Scan the entries for lines with the word "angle" and copy those lines.

===== Listed records

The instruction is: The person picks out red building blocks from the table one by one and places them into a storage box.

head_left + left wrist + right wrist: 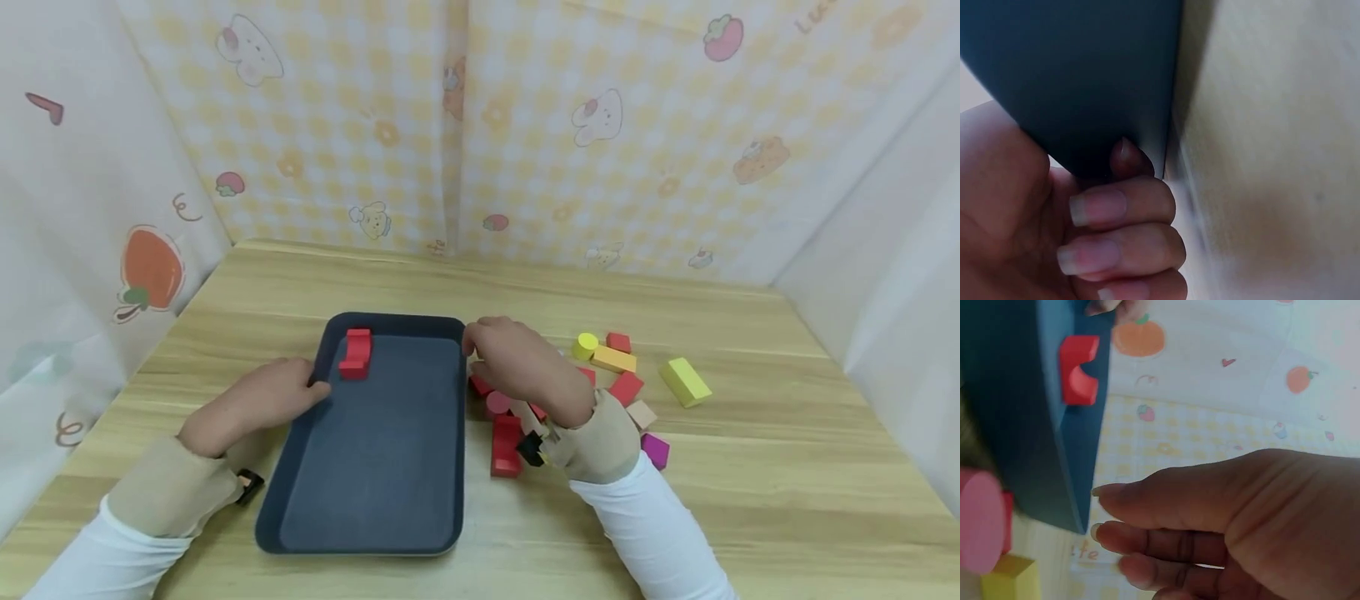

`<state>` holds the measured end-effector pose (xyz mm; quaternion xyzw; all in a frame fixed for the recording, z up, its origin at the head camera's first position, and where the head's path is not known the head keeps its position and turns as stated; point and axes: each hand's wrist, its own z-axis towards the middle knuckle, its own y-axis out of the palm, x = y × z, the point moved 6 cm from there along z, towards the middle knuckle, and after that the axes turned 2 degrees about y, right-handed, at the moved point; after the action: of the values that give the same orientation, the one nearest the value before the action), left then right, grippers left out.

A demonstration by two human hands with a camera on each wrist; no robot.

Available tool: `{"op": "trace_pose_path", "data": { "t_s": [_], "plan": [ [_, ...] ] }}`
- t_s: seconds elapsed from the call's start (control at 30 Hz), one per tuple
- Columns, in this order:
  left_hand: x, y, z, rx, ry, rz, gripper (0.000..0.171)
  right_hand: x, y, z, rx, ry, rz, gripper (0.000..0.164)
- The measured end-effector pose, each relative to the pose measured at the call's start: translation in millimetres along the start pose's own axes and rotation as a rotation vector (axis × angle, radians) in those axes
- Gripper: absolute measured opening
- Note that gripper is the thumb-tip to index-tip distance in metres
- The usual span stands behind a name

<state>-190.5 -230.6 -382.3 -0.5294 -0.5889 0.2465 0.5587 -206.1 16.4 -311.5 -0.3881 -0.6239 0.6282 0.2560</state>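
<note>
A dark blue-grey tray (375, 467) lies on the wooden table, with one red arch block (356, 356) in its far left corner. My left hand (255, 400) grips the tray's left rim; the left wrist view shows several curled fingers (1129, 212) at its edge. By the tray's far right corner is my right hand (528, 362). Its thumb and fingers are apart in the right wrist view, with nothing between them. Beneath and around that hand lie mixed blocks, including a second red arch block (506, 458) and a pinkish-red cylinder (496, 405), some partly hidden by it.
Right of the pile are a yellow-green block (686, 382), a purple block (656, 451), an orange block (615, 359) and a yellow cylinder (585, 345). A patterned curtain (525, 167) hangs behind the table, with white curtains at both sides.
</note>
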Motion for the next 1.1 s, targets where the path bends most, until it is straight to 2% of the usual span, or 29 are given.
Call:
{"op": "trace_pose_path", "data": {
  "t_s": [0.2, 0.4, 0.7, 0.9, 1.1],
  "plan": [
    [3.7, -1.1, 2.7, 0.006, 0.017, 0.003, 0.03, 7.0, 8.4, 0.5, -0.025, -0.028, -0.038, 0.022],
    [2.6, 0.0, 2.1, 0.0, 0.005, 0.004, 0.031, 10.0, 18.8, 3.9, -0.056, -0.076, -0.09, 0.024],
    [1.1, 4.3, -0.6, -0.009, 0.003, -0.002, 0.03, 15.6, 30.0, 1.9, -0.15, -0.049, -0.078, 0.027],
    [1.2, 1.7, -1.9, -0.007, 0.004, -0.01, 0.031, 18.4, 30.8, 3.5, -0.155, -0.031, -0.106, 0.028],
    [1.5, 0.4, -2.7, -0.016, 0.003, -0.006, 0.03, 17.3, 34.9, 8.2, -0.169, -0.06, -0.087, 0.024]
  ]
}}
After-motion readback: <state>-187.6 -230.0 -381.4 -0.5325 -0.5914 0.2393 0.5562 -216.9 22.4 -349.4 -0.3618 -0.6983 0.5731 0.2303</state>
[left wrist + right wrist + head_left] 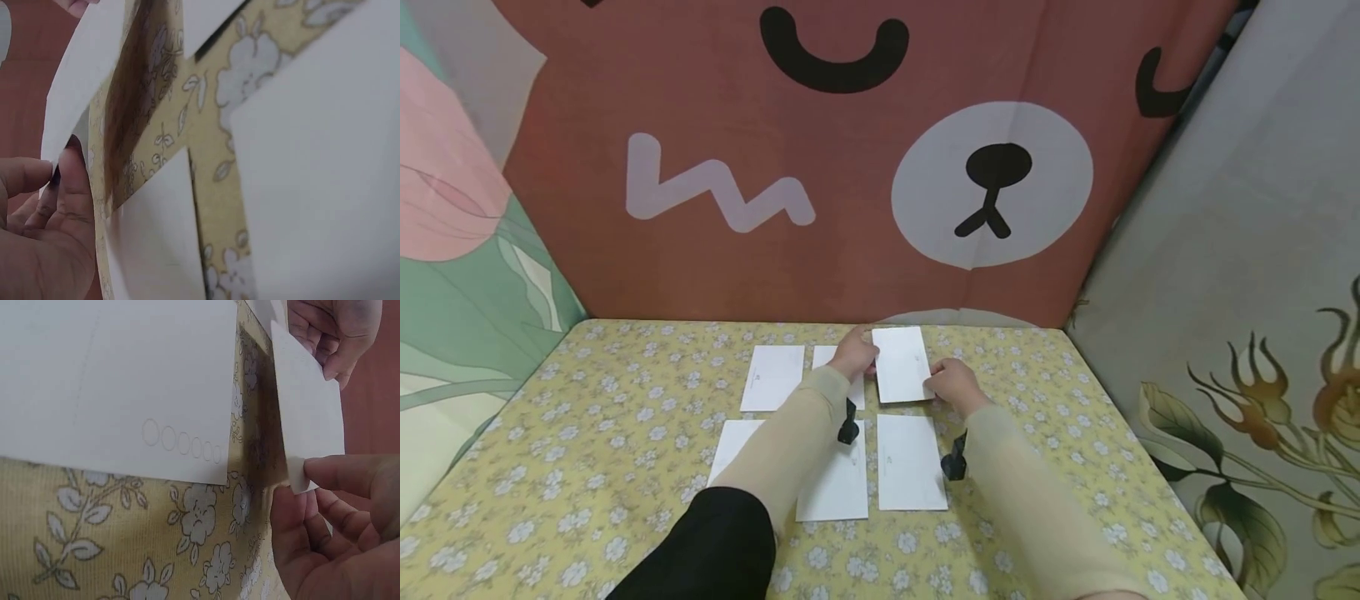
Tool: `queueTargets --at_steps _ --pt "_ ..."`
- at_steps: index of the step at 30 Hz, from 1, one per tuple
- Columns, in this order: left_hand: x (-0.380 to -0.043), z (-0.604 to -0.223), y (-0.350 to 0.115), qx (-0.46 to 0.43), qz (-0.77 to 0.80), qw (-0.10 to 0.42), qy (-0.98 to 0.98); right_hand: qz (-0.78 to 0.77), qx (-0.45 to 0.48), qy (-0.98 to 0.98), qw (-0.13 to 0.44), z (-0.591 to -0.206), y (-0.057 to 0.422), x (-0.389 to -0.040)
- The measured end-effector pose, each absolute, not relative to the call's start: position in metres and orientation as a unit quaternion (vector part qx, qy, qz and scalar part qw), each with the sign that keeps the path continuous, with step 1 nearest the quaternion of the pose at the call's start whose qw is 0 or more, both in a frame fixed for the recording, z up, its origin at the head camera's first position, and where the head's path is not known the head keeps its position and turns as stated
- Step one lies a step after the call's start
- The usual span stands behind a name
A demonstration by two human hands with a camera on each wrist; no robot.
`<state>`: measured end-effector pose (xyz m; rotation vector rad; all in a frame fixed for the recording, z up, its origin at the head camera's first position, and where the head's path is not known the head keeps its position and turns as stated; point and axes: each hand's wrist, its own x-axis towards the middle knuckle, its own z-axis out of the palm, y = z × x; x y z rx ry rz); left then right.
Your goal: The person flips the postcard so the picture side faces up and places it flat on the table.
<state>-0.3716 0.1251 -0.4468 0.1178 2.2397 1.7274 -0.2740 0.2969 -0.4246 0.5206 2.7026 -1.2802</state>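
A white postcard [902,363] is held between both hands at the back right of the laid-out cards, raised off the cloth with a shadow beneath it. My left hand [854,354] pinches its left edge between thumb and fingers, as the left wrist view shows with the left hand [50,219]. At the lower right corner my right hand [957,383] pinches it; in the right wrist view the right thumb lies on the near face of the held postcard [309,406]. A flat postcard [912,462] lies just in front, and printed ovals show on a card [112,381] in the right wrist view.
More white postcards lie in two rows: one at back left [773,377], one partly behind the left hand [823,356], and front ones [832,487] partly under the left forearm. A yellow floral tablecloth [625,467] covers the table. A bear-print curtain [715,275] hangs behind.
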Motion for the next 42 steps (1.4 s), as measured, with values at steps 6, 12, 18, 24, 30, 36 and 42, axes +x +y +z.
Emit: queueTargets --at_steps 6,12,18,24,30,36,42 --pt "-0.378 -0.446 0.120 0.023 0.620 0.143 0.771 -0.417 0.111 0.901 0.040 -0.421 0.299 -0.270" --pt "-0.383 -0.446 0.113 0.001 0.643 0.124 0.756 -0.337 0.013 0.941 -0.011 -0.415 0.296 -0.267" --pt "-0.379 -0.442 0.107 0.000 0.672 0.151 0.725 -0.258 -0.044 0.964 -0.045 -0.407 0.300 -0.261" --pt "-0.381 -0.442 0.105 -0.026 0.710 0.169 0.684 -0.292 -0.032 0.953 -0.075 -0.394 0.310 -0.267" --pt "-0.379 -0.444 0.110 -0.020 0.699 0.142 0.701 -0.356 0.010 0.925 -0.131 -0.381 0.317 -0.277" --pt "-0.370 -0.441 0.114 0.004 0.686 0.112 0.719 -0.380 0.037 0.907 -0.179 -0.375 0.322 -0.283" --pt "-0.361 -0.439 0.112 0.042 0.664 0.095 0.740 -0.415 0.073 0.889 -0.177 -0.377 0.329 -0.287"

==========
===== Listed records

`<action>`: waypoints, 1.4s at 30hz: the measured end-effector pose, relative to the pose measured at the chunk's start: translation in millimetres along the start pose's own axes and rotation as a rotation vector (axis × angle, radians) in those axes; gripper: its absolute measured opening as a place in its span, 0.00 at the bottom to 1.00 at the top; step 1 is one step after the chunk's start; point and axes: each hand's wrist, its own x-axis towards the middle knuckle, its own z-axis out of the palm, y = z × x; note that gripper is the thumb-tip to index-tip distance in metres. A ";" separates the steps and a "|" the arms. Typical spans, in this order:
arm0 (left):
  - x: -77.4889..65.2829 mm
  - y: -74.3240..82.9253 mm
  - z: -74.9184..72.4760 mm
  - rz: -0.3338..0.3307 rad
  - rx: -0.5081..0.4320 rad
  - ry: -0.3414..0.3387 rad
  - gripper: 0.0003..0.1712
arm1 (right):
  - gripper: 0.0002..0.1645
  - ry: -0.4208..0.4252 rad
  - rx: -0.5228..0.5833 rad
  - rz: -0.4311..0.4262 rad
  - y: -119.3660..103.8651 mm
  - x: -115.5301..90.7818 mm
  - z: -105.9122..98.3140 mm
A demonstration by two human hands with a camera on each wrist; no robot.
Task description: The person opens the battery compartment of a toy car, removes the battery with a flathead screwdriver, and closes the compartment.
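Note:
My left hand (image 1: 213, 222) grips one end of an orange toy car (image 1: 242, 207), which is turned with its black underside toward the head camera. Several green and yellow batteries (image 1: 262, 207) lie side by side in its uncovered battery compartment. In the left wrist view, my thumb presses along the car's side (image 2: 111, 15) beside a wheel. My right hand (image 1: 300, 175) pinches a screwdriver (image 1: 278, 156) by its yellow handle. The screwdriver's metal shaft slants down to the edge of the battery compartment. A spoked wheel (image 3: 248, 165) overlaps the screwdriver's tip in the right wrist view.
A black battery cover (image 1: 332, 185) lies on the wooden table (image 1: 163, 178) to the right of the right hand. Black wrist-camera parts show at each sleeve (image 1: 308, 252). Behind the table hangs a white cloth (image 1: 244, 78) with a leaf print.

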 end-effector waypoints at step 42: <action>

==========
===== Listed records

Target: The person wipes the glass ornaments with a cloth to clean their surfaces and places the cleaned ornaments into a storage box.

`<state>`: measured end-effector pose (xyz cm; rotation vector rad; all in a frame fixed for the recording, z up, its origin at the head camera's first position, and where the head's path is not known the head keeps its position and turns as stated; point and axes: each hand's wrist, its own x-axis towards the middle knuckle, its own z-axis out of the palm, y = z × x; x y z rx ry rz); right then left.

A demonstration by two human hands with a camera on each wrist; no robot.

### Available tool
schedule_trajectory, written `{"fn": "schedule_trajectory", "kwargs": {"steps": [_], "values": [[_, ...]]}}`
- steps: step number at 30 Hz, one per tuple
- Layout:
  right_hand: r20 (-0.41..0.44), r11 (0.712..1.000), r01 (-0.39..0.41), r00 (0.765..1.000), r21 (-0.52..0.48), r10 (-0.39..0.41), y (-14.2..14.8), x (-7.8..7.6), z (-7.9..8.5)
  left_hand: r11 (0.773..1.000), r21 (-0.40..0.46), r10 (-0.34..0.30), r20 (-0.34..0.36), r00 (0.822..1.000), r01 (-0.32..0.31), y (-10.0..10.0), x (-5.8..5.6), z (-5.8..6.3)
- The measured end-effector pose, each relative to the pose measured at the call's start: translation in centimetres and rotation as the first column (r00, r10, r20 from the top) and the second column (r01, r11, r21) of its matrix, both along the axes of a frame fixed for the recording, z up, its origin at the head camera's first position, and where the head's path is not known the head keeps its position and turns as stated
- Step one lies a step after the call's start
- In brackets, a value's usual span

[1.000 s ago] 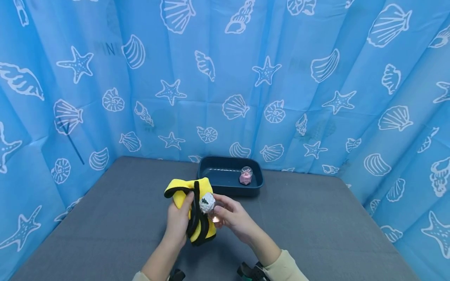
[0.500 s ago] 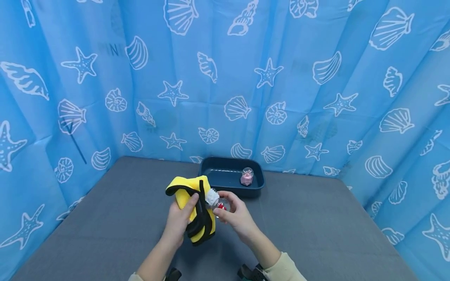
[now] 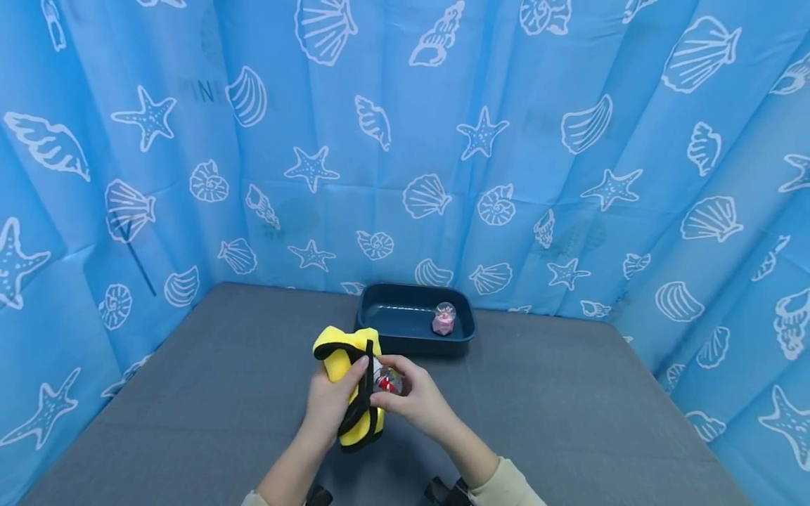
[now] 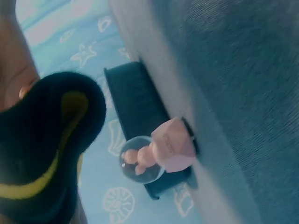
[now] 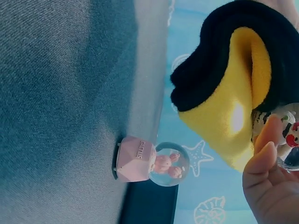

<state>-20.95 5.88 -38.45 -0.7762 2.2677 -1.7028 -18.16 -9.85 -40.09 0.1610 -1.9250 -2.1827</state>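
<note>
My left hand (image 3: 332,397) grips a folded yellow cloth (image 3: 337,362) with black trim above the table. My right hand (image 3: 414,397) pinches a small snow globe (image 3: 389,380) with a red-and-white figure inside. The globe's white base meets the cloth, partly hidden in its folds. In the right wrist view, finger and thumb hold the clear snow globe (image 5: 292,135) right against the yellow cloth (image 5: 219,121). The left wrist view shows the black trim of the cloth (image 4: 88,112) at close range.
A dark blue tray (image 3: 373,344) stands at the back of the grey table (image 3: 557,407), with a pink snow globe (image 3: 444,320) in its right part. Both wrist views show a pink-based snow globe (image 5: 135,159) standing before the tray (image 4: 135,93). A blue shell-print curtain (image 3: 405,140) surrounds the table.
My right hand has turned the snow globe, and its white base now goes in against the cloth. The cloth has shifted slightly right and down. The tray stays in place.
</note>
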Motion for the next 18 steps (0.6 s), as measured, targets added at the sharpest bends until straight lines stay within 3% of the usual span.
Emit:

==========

▶ **Response for this exercise**:
- The measured end-effector pose, each relative to the pose measured at the call's start: translation in millimetres along the start pose's own axes and rotation as a rotation vector (axis × angle, radians) in those axes
`<action>`: waypoints, 1.4s at 30hz: the measured end-effector pose, relative to the pose measured at the chunk's start: translation in millimetres along the start pose's own axes and rotation as a rotation vector (axis × angle, radians) in those axes; gripper: its absolute measured opening as a place in its span, 0.00 at the bottom to 1.00 at the top; step 1 is one step after the chunk's start; point and axes: each hand's wrist, its own x-axis towards the middle knuckle, its own z-axis out of the palm, y = z × x; note that gripper is the thumb-tip to index-tip distance in metres. A ";" separates the steps and a "|" the arms. Typical spans, in this order:

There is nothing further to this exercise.